Last modified by Jim Repa, 10/3/2002
Who: Mitch or other EHS Office people who know departmental contacts
Who: Mitch, Bill McCarthy, Jim Repa. Look at training rules as well as other needs.
Who: Melissa? + others?
Who: Mitch, Katie Blass
Who: Katie Blass, others
Who: ?
Who: Mitch, etc.
Who: JR, Dave
The current prototype web UI to the Labs Database allows you to display a green sheet, and you can use Netscape to print this. This is accomplished with HTML. However, HTML is not a good protocol to use for generating printed sheets on a non-standard page size, and the green sheets are a non-standard page size. HTML-rendering depends on the specific fonts installed on computer or a printer, and so the green sheet may look a little different from each computer or printer used to print it.To print uniform page sizes for green sheets, we have at least two options:
- Always print the green sheets using the same computer and the same printer, for example in N52. As long as nothing changes, it should be possible to use HTML to print a uniform sized green sheet on one specific machine and printer.

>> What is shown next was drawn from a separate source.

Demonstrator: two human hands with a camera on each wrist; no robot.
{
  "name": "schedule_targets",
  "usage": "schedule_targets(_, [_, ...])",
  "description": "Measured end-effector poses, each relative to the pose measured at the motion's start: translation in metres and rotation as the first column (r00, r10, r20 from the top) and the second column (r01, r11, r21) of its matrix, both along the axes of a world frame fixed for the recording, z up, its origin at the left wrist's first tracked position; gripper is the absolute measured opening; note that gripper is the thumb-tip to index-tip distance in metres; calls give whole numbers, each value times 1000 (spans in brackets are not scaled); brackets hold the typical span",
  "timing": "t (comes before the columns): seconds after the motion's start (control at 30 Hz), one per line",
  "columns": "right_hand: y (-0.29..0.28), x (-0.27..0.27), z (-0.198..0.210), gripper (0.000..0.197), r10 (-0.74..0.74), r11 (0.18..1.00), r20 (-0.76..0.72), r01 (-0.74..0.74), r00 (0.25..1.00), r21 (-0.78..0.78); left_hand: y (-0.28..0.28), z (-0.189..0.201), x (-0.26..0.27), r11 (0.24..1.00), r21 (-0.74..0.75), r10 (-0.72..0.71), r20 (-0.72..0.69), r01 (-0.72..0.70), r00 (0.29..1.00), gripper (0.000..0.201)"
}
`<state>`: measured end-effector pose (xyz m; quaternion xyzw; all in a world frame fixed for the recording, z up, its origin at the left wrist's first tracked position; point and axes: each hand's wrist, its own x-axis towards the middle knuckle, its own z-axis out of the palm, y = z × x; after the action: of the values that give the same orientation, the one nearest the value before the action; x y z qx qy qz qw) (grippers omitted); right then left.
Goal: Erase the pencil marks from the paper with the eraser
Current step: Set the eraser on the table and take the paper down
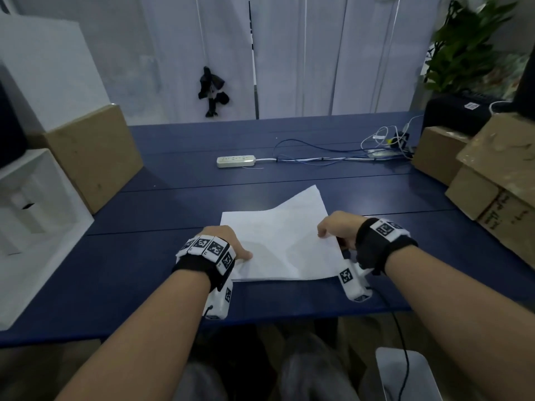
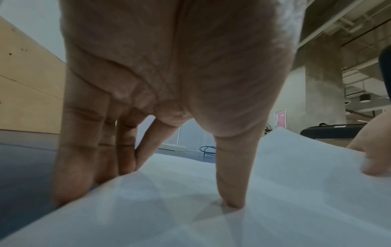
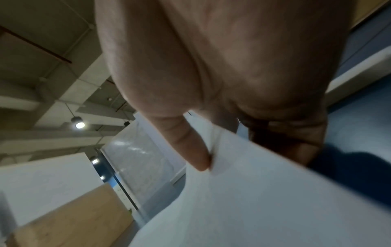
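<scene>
A thin stack of white paper [image 1: 278, 241] lies on the blue table [image 1: 162, 198] in front of me. Any pencil marks on it are too faint to make out, and no eraser shows in any view. My left hand [image 1: 236, 248] holds down the stack's left edge: the thumb [image 2: 232, 183] presses on the paper [image 2: 190, 217] and the straight fingers [image 2: 84, 167] stand at its edge. My right hand [image 1: 327, 234] pinches the right edge of the top sheet [image 3: 264, 192] under the thumb [image 3: 190, 147] and lifts it, so the sheet bows upward.
A white power strip [image 1: 236, 161] and tangled cables [image 1: 333, 153] lie at the back of the table. Cardboard boxes stand at the left [image 1: 92, 157] and the right [image 1: 498, 180]. A white box [image 1: 31, 221] is at the far left and a black case [image 1: 457, 111] at the back right.
</scene>
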<state>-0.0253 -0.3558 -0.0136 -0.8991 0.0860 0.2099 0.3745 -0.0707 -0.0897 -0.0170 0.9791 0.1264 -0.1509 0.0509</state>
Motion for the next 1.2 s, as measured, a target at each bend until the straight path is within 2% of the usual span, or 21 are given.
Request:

Care would need to be taken not to change font characteristics if the computer or printer are upgraded, or if they are, that the software generating the HTML is modified to compensate for the changes.
The first step in doing this work would be to generate a static HTML sample document that prints to the exact right size paper on from a specified computer and printer. There is no need to start working with CGI code until after a static document has been written.
- Use something other than HTML as the protocol for printing green sheets. PDF is an option, and there may be other options. We'd need to do some research and find software for generating a document in PDF (or other) format. We could go through the web, but would not have to go through the web if we chose to print green sheets only in N52. (There might be a stand-alone application that is run only in the EHS Office.)
I have no experience with generating PDF, but this is a commonly used protocol and there are certainly tools available to use it.
This is an interesting problem, and I would like someone to help solve it.